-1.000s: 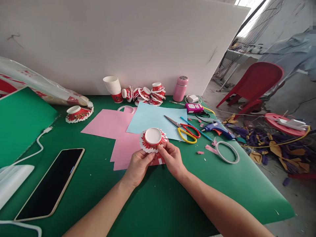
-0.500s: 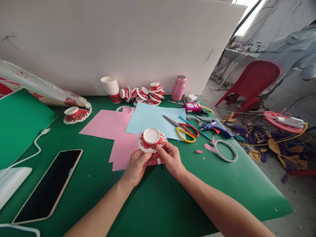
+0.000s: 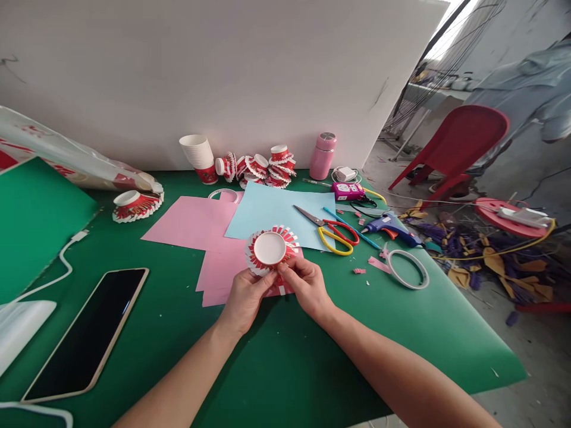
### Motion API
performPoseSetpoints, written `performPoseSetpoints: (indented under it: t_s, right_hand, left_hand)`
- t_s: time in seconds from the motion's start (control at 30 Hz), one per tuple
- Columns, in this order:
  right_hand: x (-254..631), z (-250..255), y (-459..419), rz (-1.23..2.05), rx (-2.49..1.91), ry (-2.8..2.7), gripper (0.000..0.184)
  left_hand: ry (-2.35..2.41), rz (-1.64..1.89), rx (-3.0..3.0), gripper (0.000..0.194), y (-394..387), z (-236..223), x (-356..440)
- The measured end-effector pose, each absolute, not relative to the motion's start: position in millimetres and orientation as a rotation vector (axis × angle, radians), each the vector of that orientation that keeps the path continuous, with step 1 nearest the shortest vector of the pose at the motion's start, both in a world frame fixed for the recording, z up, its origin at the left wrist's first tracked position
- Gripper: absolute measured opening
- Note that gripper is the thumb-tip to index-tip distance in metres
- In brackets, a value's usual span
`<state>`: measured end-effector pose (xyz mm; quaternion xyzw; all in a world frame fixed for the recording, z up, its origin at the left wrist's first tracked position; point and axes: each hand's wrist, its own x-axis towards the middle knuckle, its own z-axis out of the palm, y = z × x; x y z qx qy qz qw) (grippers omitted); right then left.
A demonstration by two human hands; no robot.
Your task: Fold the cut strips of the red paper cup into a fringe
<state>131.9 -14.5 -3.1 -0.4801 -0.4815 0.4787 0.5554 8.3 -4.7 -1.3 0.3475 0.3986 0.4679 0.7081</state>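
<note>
Two hands meet over the pink paper (image 3: 214,238) near the middle of the green table (image 3: 285,368) — the left hand (image 3: 244,297) and right hand (image 3: 307,286) both pinch the near edge of a cut paper cup (image 3: 269,249), its red and white strips fanned out, base tilted up toward the person. Scissors (image 3: 332,233) lie just right on blue paper (image 3: 276,211); a phone (image 3: 84,333) rests near left.

My left hand (image 3: 244,295) & right hand (image 3: 307,286) pinch the fringed paper cup (image 3: 269,249) btwn fingertips, white base tilted up toward me (red-white strips fan out). Pink paper (image 3: 196,223) under it. Scissors (image 3: 332,233) just right of my hands, phone (image 3: 87,333) well left.
</note>
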Motion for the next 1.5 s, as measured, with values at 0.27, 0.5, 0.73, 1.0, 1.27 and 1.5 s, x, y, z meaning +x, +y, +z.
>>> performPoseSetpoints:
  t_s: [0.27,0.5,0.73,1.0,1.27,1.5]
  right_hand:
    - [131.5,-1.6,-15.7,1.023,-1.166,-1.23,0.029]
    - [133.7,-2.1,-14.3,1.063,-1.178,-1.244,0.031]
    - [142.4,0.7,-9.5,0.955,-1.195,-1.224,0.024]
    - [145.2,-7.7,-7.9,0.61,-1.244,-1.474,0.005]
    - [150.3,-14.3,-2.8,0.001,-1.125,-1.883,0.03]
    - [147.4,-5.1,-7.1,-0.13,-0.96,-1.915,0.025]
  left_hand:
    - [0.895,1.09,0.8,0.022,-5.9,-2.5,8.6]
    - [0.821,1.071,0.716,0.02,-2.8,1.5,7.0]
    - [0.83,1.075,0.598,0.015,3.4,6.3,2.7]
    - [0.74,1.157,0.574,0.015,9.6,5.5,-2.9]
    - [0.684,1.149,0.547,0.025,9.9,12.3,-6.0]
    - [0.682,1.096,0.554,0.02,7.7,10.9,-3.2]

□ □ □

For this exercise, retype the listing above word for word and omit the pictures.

-1.000s: 
-0.500s: 
+0.000s: 
### Motion API
performPoseSetpoints, written `performPoseSetpoints: (indented under it: t_s, right_hand, left_hand)`
- t_s: time in seconds from the motion's start (control at 30 Hz), one per tuple
- Columns, in this order:
  right_hand: x (-254..631), z (-250..255), y (-459..419), rz (-1.23..2.05), rx (-2.49..1.91), ry (-2.8..2.7), gripper (0.000..0.184)
  left_hand: ry (-2.35..2.41), rz (-1.64..1.89), rx (-3.0..3.0), gripper (0.000..0.194), y (-394..387), z (-236..223), x (-356..440)
- The measured end-effector pose, each absolute, not relative to the motion's start: position in millimetres and orientation as a rotation vector (axis × angle, radians), each the vector of that orientation that keeps the path continuous, with step 1 nearest the shortest vector of the pose at the motion's start, both in a world frame fixed for the recording, z up, its origin at the left wrist's first tracked position
- Gripper: absolute measured opening
- Note that gripper is the thumb-tip to index-tip distance in metres
- In brackets, a value's usual span
`<state>`: measured end-effector pose (xyz mm; quaternion xyzw; all in a world frame fixed for the recording, z up, its origin at the left wrist's first tracked position; point and axes: each hand's wrist, its own x-axis towards the middle knuckle, its own z-axis out of the palm, y = z × x; x y z qx qy qz qw) (grippers omitted); right then left.
A demonstration by two human hands; no robot.
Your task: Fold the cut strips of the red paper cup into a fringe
<state>131.9 -14.5 -3.1 -0.4801 -0.4815 0.4787 0.5554 8.3 -4.7 -1.3 0.3475 0.3986 0.4679 0.7081</state>
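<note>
Two hands meet over the pink paper (image 3: 214,238) near the middle of the green table (image 3: 285,368) — the left hand (image 3: 244,297) and right hand (image 3: 307,286) both pinch the near edge of a cut paper cup (image 3: 269,249), its red and white strips fanned out, base tilted up toward the person. Scissors (image 3: 332,233) lie just right on blue paper (image 3: 276,211); a phone (image 3: 84,333) rests near left.

My left hand (image 3: 244,295) & right hand (image 3: 307,286) pinch the fringed paper cup (image 3: 269,249) btwn fingertips, white base tilted up toward me (red-white strips fan out). Pink paper (image 3: 196,223) under it. Scissors (image 3: 332,233) just right of my hands, phone (image 3: 87,333) well left.
</note>
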Motion for the next 1.5 s, as measured, with values at 0.27, 0.5, 0.73, 1.0, 1.27 and 1.5 s, x, y, z meaning +x, +y, +z.
>>> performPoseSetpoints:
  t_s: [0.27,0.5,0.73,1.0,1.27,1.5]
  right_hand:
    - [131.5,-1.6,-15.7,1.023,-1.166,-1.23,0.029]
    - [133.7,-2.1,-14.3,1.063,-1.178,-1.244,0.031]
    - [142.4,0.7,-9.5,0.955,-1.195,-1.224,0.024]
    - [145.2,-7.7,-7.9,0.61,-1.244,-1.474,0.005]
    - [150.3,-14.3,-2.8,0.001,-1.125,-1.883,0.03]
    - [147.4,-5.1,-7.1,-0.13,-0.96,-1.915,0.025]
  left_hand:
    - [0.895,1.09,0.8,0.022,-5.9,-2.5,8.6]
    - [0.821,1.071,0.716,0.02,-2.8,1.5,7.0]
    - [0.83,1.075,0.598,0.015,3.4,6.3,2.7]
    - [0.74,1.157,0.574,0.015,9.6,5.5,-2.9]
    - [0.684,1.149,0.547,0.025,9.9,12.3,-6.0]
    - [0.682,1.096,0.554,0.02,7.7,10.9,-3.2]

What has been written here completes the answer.